Beside some slight changes in a couple of figures, the major issue would be the inclusion of a normal chow diet with the extract and also the interpretation and conclussions made from some of the data included (please refer to the specific comment above). Otherwise the results seem to be compelling and demonstrate the effects of RSE in this model and it potential use.
(1)The introduction needs to be more organized. I suggest that the statement of purpose of current study (lines 89-92, 99- 101) be put at the end of the introduction part
(2)In this manuscripts there are several faults in grammar, punctuation and sentence stuctureI (in line 80, 83,217,295, 318 ).
(3)Besides, abbreviation of “high fat diet” is mixed throughout the artical and you should unify to make it clear.
(1)Please explain why you choose the very dose, 1% of RSE. How did you determine this concentration?
(2)Why do you use rectal temperature as the index of energy expenditure?
(1)An explanation of blood glucose levels in RSE group were markedly lowered at 15, 30, and 90 min, while not at 60 min or 120 min should be provided.
(2)You compared related indices in RSE group to HF group, not to control group, why?
(3)The partial results on the lipid profile in serum and liver didn’t support the subtitle “RSE improved the lipid profile in serum and liver” conclusively. You can change the subtitle or explain why you use the word “improved”.
The statement of the article is clear and concise.

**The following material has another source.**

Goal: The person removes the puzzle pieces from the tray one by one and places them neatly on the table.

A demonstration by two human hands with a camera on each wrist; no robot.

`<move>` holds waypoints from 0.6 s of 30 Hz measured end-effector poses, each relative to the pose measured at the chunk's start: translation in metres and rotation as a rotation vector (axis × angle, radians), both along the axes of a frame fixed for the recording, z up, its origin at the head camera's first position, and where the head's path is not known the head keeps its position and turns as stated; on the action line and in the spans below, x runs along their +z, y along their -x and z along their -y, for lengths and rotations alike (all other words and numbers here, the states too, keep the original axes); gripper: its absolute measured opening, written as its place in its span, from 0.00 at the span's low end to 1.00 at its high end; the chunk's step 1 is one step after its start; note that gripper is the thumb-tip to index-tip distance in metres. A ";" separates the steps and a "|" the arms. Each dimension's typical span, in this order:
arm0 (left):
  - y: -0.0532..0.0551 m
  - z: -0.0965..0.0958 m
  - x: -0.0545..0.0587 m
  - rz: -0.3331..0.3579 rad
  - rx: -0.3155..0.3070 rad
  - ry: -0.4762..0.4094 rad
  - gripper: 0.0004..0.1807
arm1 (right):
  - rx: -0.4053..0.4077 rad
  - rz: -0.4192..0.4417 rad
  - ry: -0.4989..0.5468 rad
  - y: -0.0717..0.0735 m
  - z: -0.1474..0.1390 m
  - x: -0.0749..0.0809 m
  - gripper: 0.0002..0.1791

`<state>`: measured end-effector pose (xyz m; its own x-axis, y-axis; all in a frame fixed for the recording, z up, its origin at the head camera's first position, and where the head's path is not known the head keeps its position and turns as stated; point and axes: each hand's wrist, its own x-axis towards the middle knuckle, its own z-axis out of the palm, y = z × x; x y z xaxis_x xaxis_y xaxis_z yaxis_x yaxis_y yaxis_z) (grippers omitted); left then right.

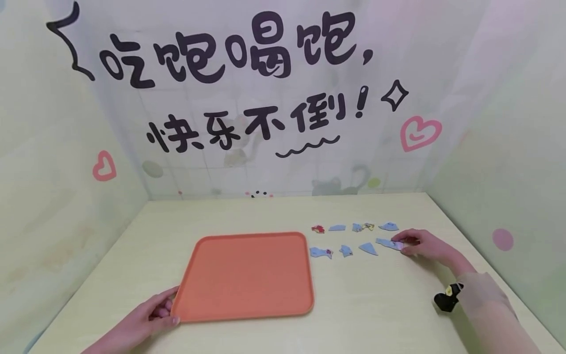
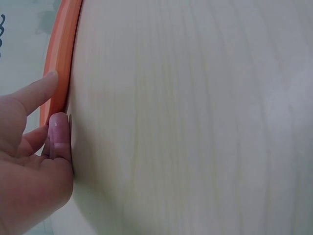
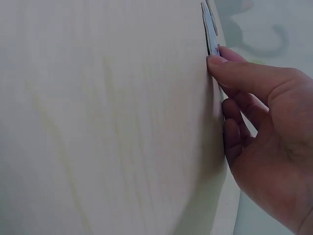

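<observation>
At its front left corner, my left hand (image 1: pixel 148 314) holds the orange tray (image 1: pixel 247 278), thumb by the front edge and fingers along the left side. The left wrist view shows the tray's rim (image 2: pixel 61 58) against the fingers. My right hand (image 1: pixel 426 248) pinches the right end of a flat, light blue puzzle piece (image 1: pixel 386 243) between thumb and forefinger. In the right wrist view, that piece (image 3: pixel 211 34) appears nearly edge-on at the fingertips, low by the tabletop. Its other fingers are curled beneath. A blue triangular piece (image 1: pixel 369 249) lies just left of the held one.
Right of the tray, several irregular pieces lie in two rows, including a red piece (image 1: pixel 318 229) and a blue piece with a red patch (image 1: pixel 321 252). The pale wooden table (image 1: pixel 376 309) meets printed walls at the back and sides. A black device (image 1: pixel 447 298) sits at my right wrist.
</observation>
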<state>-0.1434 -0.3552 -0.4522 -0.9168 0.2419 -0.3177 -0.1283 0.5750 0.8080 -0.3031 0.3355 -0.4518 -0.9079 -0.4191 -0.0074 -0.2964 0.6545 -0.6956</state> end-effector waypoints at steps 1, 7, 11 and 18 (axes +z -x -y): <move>0.000 0.000 0.000 0.001 0.000 0.000 0.46 | 0.002 0.009 0.000 0.001 0.000 0.000 0.20; 0.000 -0.002 -0.001 -0.016 -0.004 0.001 0.47 | 0.002 0.035 0.005 0.003 -0.003 -0.002 0.21; 0.001 -0.001 -0.001 -0.024 -0.012 -0.006 0.47 | 0.003 0.041 0.024 0.003 -0.004 -0.003 0.21; 0.002 0.000 -0.002 -0.036 -0.035 0.006 0.45 | 0.017 0.057 0.040 0.000 -0.009 -0.004 0.21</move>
<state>-0.1452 -0.3549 -0.4539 -0.9188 0.2724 -0.2858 -0.0785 0.5835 0.8083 -0.3034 0.3448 -0.4559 -0.8994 -0.4350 -0.0422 -0.2660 0.6214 -0.7370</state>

The research questions are well defined, thus the results are meaningful to fill the knowledge gap. Why choose the C57BL/6 mice instead of the normal one to perform the experiment?
The purpose of this study was to investigate the effects of Radix Stellariae extract in metabolism disorders. The authors demonstrated that RS inhibited body weight increase, reduced fasting glucose levels, and ameliorated insulin resistance in HFD-induced obese C57BL/6 mice through the activation of UCP3 and PPARs. Then, they conclude that RS. The results obtained are of interest and could have important clinical application. The study design is adequate to address the scientific questions raised in the paper and the figures are adequate.